La pesona que mira de frente, de joven y de viejo, hizo una única cosa en su vida: matar por la espalda, armado con un piolet, a Leon Trotsky. Ese fue su único trabajo remunerado. El crimen tuvo lugar en México el 20 de agosto de 1940. Ramón Mercader del Río (Barcelona, 1913 – La Habana 1978) contaba 27 años. Lev Davidovich Bronstein (Ucrania, 1879 – Coyoacán 1940), 60. El violento asesinato, premeditado durante años, fue un encargo explícito de Stalin para acallar definitivamente a la única persona que se atrevía, un día sí y otro también, a denunciar su barbarie. El dictador ruso no se contentó con usurpar el poder que le correspondía a Trotsky a la muerte de Lenin, ni con enviar a su rival al exilio, ni tampoco con matar a sus hijos. Finalmente, quiso su cabeza. Y acabó por enviar un sicario a cobrársela. Ese sicario fue Ramón Mercader del Río. Stalin no quería un atentado explícito de la Unión Soviética. Quiso simular un crimen despechado de una persona que se hiciera pasar por un trotskysta desilusionado. Así fue reclutado Mercader en Barcelona en 1938, enviado a Moscú para su adiestramiento y, finalmente, tras construirse una elaborada coartada vital en París, Nueva York y México, recibió la orden de ejecutar su misión.

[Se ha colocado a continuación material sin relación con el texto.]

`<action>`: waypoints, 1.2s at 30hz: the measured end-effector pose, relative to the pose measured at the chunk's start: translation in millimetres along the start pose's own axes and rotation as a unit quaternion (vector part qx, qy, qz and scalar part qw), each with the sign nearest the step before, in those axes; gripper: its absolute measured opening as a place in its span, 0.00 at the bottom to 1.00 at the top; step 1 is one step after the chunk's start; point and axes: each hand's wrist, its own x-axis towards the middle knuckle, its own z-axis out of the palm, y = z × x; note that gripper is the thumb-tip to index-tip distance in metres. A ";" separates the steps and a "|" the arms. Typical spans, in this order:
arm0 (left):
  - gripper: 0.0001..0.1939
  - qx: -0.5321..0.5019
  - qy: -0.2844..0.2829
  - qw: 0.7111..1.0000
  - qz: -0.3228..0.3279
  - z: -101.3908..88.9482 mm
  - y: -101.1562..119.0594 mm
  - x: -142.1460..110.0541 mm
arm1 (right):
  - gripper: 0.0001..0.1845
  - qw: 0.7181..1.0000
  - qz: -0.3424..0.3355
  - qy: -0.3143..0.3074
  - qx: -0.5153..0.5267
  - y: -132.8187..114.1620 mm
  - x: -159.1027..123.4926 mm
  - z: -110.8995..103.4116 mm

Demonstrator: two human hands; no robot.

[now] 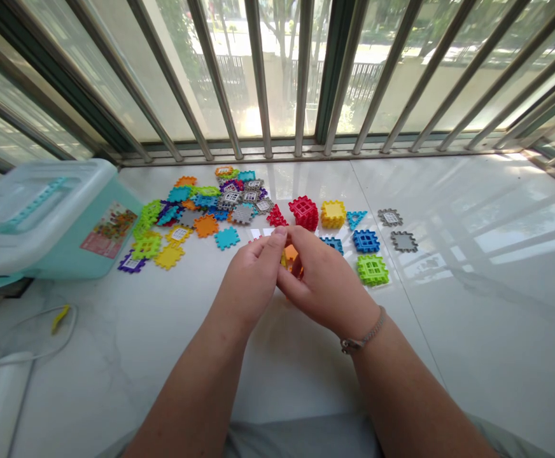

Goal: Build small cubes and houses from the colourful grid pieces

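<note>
My left hand [253,277] and my right hand [323,273] meet above the white floor, with fingertips and thumbs close together. Between them an orange plastic building tile [291,254] shows through a gap in the fingers, with a bit of yellow beside it. Most of what they hold is hidden. Just beyond the hands stand a stack of red tiles [303,213] and a stack of yellow tiles [333,214]. Blue tiles [366,240] and a green tile stack [373,270] lie to the right of my right hand.
A loose heap of mixed tiles [205,202] spreads at the left. Beside it stands a turquoise lidded box [81,242]. Two grey tiles [404,242] and a blue triangle [356,219] lie right. A white cable [67,340] is at far left; window bars [265,95] rise behind.
</note>
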 end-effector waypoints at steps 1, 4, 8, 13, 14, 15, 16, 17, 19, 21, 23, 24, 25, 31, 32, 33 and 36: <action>0.29 -0.001 0.000 1.000 -0.001 0.0 -0.1 0.0 | 0.14 1.000 0.000 0.000 0.000 -0.2 0.0 0.0; 0.29 -0.002 -0.002 1.000 -0.002 -0.3 -0.7 0.0 | 0.13 1.000 0.002 0.001 -0.003 -0.5 0.0 -0.2; 0.29 0.000 -0.003 1.000 -0.004 -0.6 -0.6 -0.2 | 0.14 1.000 0.004 0.000 -0.004 -0.4 0.3 -0.4; 0.29 -0.001 -0.003 1.000 -0.007 0.2 2.0 -0.4 | 0.14 1.000 0.006 0.000 -0.001 0.2 0.1 0.0; 0.29 0.000 -0.003 1.000 -0.007 0.4 2.3 -0.4 | 0.14 1.000 0.006 0.001 -0.001 0.3 -0.1 0.2; 0.29 0.001 -0.003 1.000 -0.006 0.5 2.4 -0.4 | 0.14 1.000 0.006 0.001 0.000 0.4 -0.2 0.3; 0.29 0.001 -0.004 1.000 -0.006 0.6 2.4 -0.3 | 0.14 1.000 0.007 0.000 0.000 0.4 -0.2 0.4; 0.29 0.001 -0.005 1.000 -0.005 0.6 2.2 -0.3 | 0.14 1.000 0.009 0.000 0.001 0.4 -0.2 0.4; 0.29 -0.002 -0.008 1.000 -0.005 0.4 1.8 -0.5 | 0.13 1.000 0.011 -0.002 0.002 0.4 0.0 0.5; 0.29 -0.001 -0.009 1.000 -0.007 0.1 1.6 -0.6 | 0.13 1.000 0.011 -0.002 0.004 0.5 0.2 0.6; 0.29 0.000 -0.010 1.000 -0.007 0.1 1.6 -0.7 | 0.14 1.000 0.011 -0.002 0.005 0.6 0.3 0.5; 0.29 -0.001 -0.010 1.000 -0.007 0.1 1.7 -0.7 | 0.14 1.000 0.011 -0.001 0.005 0.6 0.4 0.5; 0.29 0.000 -0.010 1.000 -0.007 0.1 1.8 -0.7 | 0.14 1.000 0.011 -0.001 0.004 0.7 0.3 0.4; 0.28 0.007 -0.008 1.000 -0.006 0.2 2.6 -1.2 | 0.13 1.000 0.014 -0.005 0.002 0.5 0.5 -0.6; 0.28 0.008 -0.008 1.000 -0.007 0.2 2.6 -1.2 | 0.13 1.000 0.014 -0.005 0.003 0.3 0.7 -0.8; 0.28 0.009 -0.007 1.000 -0.007 0.1 2.5 -1.3 | 0.13 1.000 0.014 -0.005 0.003 0.1 1.0 -0.9; 0.28 0.015 -0.006 1.000 -0.006 -0.3 2.0 -0.8 | 0.13 1.000 0.014 -0.005 0.002 -0.6 1.4 -1.2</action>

¿Se sintió orgulloso Mercader de aquel crimen que fue portada de la prensa mundial? ¿Consideró que hizo lo que debía? ¿Fue feliz antes o después de aquella calurosa tarde de agosto? Todas las respuestas son negativas. En la vida de Ramón Mercader hay un grito desgarrado de una persona que se gira para mirarle justo en el momento en el que arremetía con un piolet contra su cabeza. Antes de eso, hay una infancia en Barcelona en el seno de una familia bien, una madre derivada a comunista recalcitrante que le inocula el veneno prosoviético y un adoctronamiento en Moscú que le convertirá en políglota (Mercader hablaba perfectamente español, catalán, inglés, francés y ruso), gentleman y obediente soldado revolucionario ruso. Después, veinte años de cárcel en México, una existencia anodina de nuevo en Moscú y un epílogo cubano. Ni el Ramón Mercader fiel a Stalin, ni el Ramón Mercader asesino por un día, ni el Ramón Mercader visitado en la cárcel por una deslumbrante Sara Montiel, ni el Ramón Mercader ciudadano soviético pensionado por sus inestimables servicios a la patria, ni el cubano, ni el español fueron nunca felices. El tormento de haber matado a un hombre lúcido, brillante y cercano, tras haber tratado con él en varias ocasiones; el tormento de haber obedecido a un líder abstracto, Stalin, en vez de a su conciencia fue un lastre demasiado pesado como para poder mirarse al espejo cada día sin sentir una extraña repulsión.
En ‘El hombre que amaba a los perros’, el escritor cubano Leonardo Padura cuenta la vida de Ramón Mercader y Leon Trotsky entrelazadas por el trágico destino que acabaría por unirlas. Cinco años de intensa investigación dieron el fruto apetecido en 2009, cuando Padura sacó a la luz esta magistral obra escrita con talento, rigor y un poder de atracción irreversible. Entrar en su espiral es un camino sin retorno que acaba por zarandear e incluso atormentar al lector. El Trotsky exiliado conmueve. El camino de Mercader hacia el crimen inquieta. Y el resultado final desasosiega. Tras cerrar la última página del libro, que hace la número 573, resulta inevitable acudir a Youtube. Ahí se encuentra fácilmente una larga entrevista a Leonardo Padura en su casa de La Habana, donde el autor desvela interesantes claves sobre su punto de vista de la trama. Luego, poniendo el nombre de nuestro ilustre asesino español aparece un documental titulado ‘Asaltar los cielos’ (también ‘Asesinato de León Trotsky’), dividido en capítulos de nueve minutos, que te deja literalmente absorto. Imágenes históricas, grabaciones de Trotsky cuidando de sus cactus y de sus conejos, testimonios vivos del hermano de Mercader, de su hija adoptiva, del nieto de Trotsky, que estaba en la casa de Coyoacán la tarde del crimen, de los guardas de seguridad de aquella casa, quienes recuerdan aún cómo un Leon Trotsky ensangrentado, con un piolet en su cabeza, les pedía que no matasen a Mercader cuando acudieron corriendo alertados por su desgarrador grito… La historia es tremenda, horrible, demasiado descarnada para dejar impasible a nadie. Y demasiado buena para no ser leída.